» **ASSIGNMENT**
Where the string "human" appears in a line of the material below, copy that line.

» **MATERIAL SUPPLIED**
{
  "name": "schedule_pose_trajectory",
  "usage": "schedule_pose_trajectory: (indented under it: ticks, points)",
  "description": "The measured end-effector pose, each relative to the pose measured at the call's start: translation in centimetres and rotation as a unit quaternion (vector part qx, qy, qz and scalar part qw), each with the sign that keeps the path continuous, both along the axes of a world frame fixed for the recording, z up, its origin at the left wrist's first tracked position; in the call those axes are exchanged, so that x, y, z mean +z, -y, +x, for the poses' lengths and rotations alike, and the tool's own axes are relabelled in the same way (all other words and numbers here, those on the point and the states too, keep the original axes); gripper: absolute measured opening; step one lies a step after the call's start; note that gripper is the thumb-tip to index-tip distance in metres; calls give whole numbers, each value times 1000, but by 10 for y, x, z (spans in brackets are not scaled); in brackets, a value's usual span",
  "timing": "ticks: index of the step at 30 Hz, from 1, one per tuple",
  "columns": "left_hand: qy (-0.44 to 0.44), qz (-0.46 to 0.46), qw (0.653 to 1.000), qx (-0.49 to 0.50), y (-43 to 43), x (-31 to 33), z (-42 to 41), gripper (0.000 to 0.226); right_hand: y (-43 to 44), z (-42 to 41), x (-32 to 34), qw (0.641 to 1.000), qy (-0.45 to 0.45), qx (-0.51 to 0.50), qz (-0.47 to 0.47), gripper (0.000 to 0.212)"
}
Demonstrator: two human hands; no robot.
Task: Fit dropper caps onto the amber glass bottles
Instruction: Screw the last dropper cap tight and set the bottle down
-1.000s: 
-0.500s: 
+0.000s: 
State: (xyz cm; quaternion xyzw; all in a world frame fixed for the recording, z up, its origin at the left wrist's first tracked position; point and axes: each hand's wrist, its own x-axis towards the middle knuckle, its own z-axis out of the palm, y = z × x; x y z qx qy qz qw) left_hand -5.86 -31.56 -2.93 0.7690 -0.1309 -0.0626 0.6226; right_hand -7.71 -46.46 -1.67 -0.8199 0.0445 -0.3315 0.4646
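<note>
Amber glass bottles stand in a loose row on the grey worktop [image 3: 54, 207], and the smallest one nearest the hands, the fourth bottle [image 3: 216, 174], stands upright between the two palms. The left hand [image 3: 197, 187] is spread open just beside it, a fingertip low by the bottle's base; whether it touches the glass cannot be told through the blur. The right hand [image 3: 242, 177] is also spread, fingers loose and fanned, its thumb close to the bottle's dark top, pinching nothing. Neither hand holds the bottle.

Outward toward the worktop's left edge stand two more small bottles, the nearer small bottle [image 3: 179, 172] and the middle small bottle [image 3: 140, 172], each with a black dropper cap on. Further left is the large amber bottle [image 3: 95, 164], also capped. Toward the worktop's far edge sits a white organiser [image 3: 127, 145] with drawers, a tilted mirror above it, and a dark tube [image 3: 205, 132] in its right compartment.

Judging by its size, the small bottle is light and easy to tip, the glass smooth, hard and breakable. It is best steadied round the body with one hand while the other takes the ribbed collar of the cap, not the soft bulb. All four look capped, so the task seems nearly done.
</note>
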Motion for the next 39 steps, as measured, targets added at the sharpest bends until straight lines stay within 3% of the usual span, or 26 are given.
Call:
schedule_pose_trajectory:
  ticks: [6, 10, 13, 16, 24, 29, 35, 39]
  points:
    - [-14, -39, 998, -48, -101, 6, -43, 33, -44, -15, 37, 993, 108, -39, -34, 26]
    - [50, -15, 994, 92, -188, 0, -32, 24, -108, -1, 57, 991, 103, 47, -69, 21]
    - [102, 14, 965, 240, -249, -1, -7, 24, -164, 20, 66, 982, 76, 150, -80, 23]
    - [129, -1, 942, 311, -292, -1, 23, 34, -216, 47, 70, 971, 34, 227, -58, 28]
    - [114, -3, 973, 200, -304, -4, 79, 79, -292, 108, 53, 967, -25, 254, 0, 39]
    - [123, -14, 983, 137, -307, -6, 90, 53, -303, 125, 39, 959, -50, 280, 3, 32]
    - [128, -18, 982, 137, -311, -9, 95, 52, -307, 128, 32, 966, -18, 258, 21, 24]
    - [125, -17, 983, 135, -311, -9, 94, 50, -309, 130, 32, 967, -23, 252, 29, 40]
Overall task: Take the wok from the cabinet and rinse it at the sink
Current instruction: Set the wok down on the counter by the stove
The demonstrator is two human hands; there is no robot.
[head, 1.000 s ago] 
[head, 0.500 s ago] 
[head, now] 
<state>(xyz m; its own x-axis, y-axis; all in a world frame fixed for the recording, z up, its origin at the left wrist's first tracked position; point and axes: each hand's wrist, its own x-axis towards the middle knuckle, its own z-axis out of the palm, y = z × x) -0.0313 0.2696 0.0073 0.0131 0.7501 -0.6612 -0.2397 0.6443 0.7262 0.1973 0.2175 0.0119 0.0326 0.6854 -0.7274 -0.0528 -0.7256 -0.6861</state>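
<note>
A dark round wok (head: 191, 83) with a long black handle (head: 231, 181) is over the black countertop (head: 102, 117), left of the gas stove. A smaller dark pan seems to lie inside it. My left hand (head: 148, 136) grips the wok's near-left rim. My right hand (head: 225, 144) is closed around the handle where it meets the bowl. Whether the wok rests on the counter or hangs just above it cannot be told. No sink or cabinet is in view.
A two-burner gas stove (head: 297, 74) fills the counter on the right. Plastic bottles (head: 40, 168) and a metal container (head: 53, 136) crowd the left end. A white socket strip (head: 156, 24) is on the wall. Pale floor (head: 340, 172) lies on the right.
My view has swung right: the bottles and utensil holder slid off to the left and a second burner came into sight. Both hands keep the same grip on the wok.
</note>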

» **OUTPUT OF THE EXERCISE**
Demonstrator: two human hands; no robot.
The demonstrator is two human hands; there is no robot.

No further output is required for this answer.